Demnach sollten alle Obstbäume, egal ob sie intensiv oder normal bewirtschaftet werden, vom Baumschutz ausgenommen sein. Zudem zählten die Mitglieder des Ordnungsausschusses Walnussbäume thematisch zu den genannten Obstbäumen. Laut Satzung sollen private sowie öffentliche Bäume ab einem Stammumfang von 50 Zentimetern nicht ohne Weiteres gefällt werden dürfen. Zuvor müssen Genehmigungen eingeholt und Ersatzpflanzungen getätigt werden.

"Ich habe auf meinem Grundstück einen Mammutbaum, der schon einen ansehnlichen Stamm hat. Er muss sicher schon unter den neuen Kriterien betrachtet werden. Ich habe in meinem Leben viele - über 30 - Bäume gepflanzt. Jetzt muss ich einige köpfen, weil sie zwischen den Gebäuden gefährlich hoch werden. Das heißt, ich muss jetzt jedes Jahr loslaufen und mir eine Genehmigung holen und mich rechtfertigen, was ich auf meinem eigenen Grundstück mache. Das ist eine Unverschämtheit", kritisierte Gemeinderat Udo Müller (UWG).

"Ich muss jetzt als Eigentümer in der Öffentlichkeit betteln gehen, damit ich meine Bäume absägen darf"

Udo Müller, Mitglied des Ortsrates

Es sei seiner Meinung nach zwar eine Regelung, damit Bäume nicht sinnlos gefällt werden, aber wer Bäume gepflanzt hat, würde sie auch nicht sinnlos absägen. "Ich habe die Bäume allein gekauft und sie großgezogen. Die Bäume, die zu groß werden, müssen aber weg. Ich muss jetzt als Eigentümer in der Öffentlichkeit betteln gehen, damit ich den Bäumen die Köpfe absägen darf", schimpfte Müller.

Der Ortsbürgermeister erinnerte daran, dass es in Rätzlingen auch schon Bürger gab, die unüberlegt kostbare Laubbäume absägten, obwohl diese niemandem im Wege standen. "Damals konnten wir nicht einschreiten, weil wir keine Baumschutzsatzung hatten", dachte Behrens zurück. "Der Entwurf wurde schon vom Wirtschafts- und Ordnungsausschuss beraten und so befürwortet", informierte Behrens. Der Bürgermeister zeigte sein Verständnis für die Leute, die nun nicht mehr über ihre eigenen Bäume bestimmen dürfen.

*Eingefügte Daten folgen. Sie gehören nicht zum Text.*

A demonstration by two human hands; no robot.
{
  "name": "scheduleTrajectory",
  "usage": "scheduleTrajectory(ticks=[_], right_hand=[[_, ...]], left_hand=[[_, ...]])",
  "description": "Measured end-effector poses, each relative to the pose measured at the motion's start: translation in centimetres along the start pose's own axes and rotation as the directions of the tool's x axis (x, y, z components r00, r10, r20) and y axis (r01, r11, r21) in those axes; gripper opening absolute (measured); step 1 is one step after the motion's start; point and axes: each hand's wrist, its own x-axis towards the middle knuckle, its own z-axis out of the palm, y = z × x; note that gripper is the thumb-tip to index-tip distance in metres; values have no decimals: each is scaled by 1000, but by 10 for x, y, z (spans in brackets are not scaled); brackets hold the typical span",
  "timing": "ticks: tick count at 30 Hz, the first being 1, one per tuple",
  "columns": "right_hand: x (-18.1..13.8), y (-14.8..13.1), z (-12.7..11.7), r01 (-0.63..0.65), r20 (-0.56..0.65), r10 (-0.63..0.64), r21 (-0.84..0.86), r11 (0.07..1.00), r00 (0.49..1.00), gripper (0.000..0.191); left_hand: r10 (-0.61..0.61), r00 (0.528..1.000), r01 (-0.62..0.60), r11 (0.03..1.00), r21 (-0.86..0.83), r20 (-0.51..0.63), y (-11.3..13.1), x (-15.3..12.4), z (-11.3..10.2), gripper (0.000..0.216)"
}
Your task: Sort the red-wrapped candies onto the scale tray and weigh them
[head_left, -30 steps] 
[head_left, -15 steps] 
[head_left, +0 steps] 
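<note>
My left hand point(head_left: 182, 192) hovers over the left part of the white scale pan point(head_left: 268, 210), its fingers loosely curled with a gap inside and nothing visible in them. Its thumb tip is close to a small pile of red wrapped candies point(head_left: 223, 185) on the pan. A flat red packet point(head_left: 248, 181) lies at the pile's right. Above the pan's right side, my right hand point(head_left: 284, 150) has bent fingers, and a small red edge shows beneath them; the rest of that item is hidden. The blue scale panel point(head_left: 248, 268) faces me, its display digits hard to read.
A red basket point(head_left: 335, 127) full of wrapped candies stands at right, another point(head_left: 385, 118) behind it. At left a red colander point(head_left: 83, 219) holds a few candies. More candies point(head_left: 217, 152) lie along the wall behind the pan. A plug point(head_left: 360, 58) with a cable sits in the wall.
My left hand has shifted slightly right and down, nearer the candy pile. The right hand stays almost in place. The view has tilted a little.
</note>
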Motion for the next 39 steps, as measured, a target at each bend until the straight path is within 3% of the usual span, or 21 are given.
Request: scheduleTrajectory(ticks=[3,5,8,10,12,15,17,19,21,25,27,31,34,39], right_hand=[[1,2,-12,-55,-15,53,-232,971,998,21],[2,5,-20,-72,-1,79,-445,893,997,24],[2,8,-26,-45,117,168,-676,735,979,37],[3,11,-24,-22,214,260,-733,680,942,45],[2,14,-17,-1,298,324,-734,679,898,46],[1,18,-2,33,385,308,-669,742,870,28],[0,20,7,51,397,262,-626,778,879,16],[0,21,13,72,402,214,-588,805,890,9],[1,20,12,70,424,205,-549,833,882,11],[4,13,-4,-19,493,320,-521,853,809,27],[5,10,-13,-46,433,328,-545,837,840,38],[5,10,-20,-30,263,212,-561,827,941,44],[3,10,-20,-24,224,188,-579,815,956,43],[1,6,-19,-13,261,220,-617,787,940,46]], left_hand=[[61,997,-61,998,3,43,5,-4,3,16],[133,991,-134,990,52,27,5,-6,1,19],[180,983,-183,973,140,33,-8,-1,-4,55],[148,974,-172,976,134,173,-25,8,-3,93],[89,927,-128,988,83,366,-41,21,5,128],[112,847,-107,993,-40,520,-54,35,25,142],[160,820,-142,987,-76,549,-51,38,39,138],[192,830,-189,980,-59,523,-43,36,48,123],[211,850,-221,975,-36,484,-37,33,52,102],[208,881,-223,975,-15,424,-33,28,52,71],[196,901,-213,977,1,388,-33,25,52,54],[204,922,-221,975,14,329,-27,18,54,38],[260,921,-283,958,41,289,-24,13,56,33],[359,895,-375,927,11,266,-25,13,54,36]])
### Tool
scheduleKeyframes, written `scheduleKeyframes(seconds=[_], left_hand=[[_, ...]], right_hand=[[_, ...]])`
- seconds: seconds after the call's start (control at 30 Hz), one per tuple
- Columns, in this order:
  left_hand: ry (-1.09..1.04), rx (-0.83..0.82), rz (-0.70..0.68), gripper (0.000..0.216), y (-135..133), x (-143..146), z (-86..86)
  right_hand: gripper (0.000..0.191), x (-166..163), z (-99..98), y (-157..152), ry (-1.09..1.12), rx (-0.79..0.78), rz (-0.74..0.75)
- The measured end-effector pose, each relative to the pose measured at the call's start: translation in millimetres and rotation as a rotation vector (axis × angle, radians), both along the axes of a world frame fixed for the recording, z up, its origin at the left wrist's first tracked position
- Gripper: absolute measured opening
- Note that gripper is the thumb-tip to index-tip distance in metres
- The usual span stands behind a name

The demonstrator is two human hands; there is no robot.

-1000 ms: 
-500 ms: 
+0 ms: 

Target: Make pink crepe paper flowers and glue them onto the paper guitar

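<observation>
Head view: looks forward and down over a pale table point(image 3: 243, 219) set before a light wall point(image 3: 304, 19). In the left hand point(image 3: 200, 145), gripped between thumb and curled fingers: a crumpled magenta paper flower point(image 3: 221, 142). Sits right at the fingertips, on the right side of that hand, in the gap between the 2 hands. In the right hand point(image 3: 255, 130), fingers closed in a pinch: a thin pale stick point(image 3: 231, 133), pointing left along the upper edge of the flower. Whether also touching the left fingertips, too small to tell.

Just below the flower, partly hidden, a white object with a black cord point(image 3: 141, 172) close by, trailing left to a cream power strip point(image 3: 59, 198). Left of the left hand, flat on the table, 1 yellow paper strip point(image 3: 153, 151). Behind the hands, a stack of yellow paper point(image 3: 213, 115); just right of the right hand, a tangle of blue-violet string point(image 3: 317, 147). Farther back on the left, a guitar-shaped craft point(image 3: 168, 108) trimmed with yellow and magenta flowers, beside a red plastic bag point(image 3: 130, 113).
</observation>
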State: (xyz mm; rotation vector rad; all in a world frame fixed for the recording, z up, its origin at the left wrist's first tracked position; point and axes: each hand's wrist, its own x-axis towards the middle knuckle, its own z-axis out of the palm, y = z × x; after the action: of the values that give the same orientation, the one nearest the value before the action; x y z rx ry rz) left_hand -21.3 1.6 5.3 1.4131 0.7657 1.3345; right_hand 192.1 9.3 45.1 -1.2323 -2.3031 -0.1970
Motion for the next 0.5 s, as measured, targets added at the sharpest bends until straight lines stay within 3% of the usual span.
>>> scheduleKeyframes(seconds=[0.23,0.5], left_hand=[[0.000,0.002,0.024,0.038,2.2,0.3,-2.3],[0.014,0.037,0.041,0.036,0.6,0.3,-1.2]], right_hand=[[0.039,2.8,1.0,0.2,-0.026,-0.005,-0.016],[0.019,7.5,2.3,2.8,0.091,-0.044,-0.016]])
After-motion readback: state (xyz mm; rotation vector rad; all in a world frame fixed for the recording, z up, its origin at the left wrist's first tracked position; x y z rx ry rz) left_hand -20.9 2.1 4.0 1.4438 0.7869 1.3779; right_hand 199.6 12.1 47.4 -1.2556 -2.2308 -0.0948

"Was ist, wenn eine Fichte weichen muss, weil sie zu groß geworden ist und zu nah am Haus steht?", fragte Ortschaftsrätin Hannelore Segeler (parteilos). "Die Satzung trifft doch nicht für Nadelbäume zu. Wenn dein Tannenbaum zu groß ist, dann spende ihn doch als Weihnachtsbaum für einen öffentlichen Platz", schlugen die Ortschaftsräte vor.

Ortschaftsratsmitglied Ernst Heinrich Sommermeier (FDP) befürwortete die Baumschutzsatzung. "Was ich aber komisch finde ist, dass wenn dicke Bäume gefällt werden, wieder große Bäume als Ersatz nachgepflanzt werden müssen. Um so größer der Baum ist, um so schlechter sind doch die Chancen, dass er wieder anwächst", so Sommermeier.

Ortsrat Jörg Lauenroth-Mago (Bündnis 90/Die Grünen) wollte wissen, wo die Ersatzpflanzungen gemacht werden sollen. "Entweder musst du die Ersatzbäume auf deinem Grundstück pflanzen, oder wir - als Rat - müssen festlegen, auf welche öffentliche Fläche die Bäume gesetzt werden sollen", erklärte der Ortschef. Mehrheitlich stimmten die Rätzlinger dann doch für den Entwurf der Baumschutzsatzung.